__Exercise requirements__:
What you return should be the lines from the first line of the records below through the line holding "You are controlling", unchanged.

__Data for processing__:
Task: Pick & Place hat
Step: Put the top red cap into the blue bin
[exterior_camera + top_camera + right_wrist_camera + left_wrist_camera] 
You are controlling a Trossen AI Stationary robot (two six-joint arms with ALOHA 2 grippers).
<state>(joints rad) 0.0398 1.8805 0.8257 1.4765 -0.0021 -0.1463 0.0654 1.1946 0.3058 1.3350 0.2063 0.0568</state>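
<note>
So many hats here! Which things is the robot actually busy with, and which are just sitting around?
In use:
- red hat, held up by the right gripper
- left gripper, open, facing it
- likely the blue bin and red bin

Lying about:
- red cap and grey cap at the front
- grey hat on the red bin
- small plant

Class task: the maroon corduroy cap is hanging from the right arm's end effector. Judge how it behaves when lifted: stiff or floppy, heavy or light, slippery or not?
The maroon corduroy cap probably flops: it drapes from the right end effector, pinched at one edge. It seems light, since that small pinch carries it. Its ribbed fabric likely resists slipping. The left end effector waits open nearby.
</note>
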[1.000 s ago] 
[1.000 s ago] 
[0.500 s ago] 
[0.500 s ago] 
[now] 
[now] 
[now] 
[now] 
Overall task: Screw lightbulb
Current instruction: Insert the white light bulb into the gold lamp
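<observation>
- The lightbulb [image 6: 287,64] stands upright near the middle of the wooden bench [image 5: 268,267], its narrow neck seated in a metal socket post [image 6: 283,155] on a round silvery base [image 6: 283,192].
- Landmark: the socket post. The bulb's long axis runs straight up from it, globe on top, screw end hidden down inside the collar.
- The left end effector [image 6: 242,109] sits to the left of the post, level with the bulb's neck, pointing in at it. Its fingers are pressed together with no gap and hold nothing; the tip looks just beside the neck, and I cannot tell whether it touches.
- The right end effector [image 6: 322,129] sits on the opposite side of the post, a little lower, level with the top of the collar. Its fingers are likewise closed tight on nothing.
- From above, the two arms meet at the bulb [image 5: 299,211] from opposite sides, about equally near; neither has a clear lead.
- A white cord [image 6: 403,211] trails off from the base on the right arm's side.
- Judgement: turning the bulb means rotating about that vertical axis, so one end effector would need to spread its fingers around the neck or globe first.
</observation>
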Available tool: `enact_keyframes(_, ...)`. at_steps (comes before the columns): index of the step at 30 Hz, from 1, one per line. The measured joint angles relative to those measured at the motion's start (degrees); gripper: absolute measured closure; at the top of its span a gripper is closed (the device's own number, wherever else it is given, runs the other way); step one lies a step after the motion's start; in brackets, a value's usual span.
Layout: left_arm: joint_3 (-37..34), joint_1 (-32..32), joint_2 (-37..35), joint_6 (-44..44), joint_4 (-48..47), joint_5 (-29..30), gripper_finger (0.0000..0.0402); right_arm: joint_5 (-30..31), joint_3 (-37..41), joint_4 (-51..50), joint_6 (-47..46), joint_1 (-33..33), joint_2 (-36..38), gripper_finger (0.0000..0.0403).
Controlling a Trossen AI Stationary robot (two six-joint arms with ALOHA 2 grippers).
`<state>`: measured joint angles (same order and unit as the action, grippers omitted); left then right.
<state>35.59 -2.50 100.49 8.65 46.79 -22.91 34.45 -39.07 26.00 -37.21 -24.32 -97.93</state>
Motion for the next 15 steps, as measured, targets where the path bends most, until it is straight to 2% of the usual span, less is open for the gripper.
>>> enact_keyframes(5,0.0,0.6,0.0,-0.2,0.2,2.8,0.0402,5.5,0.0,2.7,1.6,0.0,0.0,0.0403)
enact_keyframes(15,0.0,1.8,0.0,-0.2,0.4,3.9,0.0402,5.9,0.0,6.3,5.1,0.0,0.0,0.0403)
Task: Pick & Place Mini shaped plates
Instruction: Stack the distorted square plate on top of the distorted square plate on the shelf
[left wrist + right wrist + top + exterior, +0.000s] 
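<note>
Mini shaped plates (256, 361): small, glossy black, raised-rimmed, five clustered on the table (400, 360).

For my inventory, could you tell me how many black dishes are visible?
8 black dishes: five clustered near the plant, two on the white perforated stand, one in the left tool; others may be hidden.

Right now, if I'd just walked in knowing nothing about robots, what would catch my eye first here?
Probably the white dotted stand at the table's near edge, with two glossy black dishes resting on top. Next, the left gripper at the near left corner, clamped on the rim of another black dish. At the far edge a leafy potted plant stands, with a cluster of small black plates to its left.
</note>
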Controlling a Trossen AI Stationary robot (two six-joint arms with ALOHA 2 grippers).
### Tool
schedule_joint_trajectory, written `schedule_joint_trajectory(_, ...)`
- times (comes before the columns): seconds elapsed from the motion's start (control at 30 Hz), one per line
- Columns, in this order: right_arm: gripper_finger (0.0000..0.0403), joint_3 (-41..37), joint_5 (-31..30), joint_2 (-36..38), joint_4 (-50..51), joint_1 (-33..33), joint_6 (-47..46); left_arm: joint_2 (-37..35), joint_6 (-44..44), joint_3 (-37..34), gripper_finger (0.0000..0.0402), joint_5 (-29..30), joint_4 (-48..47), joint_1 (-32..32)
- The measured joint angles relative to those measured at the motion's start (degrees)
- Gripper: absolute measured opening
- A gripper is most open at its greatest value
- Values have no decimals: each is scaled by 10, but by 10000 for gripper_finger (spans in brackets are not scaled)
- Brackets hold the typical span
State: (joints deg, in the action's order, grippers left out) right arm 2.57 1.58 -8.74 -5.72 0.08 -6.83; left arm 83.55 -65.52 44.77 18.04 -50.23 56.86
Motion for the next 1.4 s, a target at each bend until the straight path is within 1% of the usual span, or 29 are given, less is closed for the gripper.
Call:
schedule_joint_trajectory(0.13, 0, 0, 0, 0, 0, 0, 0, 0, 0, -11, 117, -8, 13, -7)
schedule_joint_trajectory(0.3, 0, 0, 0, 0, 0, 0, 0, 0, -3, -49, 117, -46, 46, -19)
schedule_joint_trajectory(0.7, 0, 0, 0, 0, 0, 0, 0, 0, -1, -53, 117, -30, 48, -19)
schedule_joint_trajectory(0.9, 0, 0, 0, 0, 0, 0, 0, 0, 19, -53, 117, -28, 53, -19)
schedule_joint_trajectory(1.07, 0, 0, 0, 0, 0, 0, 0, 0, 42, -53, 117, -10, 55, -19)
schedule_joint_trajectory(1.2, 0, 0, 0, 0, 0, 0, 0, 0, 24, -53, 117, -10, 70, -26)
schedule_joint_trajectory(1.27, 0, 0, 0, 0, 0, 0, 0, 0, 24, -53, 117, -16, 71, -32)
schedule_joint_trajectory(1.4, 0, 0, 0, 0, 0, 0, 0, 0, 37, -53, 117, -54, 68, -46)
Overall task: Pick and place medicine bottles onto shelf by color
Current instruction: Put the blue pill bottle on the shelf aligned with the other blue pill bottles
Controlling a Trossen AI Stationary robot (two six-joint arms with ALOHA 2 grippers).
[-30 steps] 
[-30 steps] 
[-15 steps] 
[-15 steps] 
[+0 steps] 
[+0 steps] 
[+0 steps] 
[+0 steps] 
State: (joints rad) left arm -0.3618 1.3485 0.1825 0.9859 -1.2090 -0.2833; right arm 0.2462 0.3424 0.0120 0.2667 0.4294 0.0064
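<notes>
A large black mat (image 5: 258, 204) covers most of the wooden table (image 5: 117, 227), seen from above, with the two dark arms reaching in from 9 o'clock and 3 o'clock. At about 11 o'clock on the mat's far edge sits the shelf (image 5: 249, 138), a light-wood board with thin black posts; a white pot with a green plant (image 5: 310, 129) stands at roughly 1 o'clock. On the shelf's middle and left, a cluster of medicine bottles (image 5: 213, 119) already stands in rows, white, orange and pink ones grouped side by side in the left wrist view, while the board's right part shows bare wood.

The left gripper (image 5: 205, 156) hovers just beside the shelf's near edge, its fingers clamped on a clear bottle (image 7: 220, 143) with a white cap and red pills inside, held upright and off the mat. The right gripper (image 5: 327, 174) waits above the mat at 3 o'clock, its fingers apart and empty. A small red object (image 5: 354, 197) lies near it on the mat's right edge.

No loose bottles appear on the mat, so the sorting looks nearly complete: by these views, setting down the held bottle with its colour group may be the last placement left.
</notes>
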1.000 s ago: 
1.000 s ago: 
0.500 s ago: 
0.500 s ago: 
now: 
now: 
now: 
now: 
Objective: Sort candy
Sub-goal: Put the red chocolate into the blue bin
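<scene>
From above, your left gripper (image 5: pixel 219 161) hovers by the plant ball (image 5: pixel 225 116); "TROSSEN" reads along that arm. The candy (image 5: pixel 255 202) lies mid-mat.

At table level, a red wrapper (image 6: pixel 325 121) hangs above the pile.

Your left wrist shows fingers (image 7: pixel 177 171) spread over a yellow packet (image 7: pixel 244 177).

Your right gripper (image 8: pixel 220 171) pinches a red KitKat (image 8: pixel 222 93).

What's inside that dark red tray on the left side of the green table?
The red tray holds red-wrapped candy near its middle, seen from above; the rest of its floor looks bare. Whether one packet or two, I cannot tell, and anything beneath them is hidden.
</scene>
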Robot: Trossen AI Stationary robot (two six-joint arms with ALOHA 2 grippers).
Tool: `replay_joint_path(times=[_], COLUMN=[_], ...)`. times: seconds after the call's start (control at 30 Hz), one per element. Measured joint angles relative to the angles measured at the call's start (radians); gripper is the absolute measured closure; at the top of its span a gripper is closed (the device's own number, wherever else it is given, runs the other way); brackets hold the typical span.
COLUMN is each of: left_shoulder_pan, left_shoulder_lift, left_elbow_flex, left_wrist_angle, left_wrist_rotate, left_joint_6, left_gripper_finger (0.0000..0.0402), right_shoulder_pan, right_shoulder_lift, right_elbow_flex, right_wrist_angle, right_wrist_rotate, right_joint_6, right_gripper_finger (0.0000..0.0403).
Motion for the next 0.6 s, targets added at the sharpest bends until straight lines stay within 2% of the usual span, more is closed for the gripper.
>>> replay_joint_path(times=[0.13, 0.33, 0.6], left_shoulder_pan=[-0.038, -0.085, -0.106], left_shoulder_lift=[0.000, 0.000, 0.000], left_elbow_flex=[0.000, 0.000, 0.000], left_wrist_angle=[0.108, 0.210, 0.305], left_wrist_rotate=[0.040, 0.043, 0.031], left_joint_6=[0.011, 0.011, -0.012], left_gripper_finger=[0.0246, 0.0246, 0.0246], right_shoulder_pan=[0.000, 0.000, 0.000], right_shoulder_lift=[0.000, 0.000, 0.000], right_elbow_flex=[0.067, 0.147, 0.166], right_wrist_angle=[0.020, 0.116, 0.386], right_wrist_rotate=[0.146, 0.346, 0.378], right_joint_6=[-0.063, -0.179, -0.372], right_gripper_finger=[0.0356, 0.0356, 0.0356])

__Answer box__:
Task: Pick & Place hat
Step: Put the top red cap into the blue bin
[exterior_camera + top_camera + right_wrist_camera + left_wrist_camera] 
You are controlling a Trossen AI Stationary robot (two six-joint arms with ALOHA 2 grippers).

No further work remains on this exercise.